Clinical Trials Search
Clinical Trial 19229
Cancer Type: Malignant Hematology
Study Type: Treatment
Phase of Study: Phase I
- Kendra Sweet
A Phase 1, First-in-Human, Dose Escalation Study of MGD006, a CD123 x CD3 Dual Affinity Re-Targeting (DART) Bi-Specific Antibody-Based Molecule, in Patients with Relapsed or Refractory Acute Myeloid Leukemia or Intermediate- 2/High Risk Myelodysplastic Syndrome
The primary goal of this Phase 1, dose-escalation study, is to determine the maximum tolerated dose level of MGD006 in patients with AML and MDS whose disease is not expected to benefit from cytotoxic chemotherapy. Studies will also be done to see how the drug acts in the body (pharmacokinetics [PK], pharmacodynamics) and to evaluate potential anti-tumor activity of MGD006.

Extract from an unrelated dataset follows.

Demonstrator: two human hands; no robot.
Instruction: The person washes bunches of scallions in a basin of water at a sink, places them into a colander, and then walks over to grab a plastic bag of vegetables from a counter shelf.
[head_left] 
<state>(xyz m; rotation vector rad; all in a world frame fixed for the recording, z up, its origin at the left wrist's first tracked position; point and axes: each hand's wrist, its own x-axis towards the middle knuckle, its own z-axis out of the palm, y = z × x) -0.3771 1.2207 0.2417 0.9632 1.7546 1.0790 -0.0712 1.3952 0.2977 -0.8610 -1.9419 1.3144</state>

The Primary Objective of this study is: To characterize the dose-limiting toxicities (DLTs), and determine the maximum tolerated dose and schedule (MTDS) for the administration of MGD006 when given by continuous intravenous (IV) infusion for seven days in the first week followed by continuous IV infusion either for 4 days on / 3 days off or 7 days continuously during the first of sequential 4-week cycles in patients with relapsed or refractory AML or intermediate-2/high risk MDS. The Secondary Objectives of this study are: - To describe, in preliminary fashion, the safety profile of MGD006 when administered by continuous IV infusion in 4-week cycles over a broad dose range. - To characterize the pharmacokinetics (PK) and immunogenicity of MGD006 when given by continuous IV infusion over a broad dose range. - To describe any evidence of anti-neoplastic activity in AML and MDS. EXPORATORY OBJECTIVES: For patients with MDS, to evaluate the effect of MGD006 on the need for transfusion and/or growth factor support. - To evaluate the utility of CD123 expression on blast cells in AML and MDS as a biomarker. - To evaluate cytokine production by immune effector cells over time. - To evaluate changes in leukemic and normal cells in PBMCs over time. - To evaluate changes in T lymphocyte populations and activation markers over time. - To evaluate changes in leukemic cells, leukemic stem cells and normal progenitor.cells over time in bone marrow. - To evaluate molecular markers of minimal residual disease (MRD). - To examine changes in T lymphocyte repertoire. - To gain experience with the use of certain anti-cytokine agents in the prevention.and/or treatment of life-threatening cytokine release syndrome.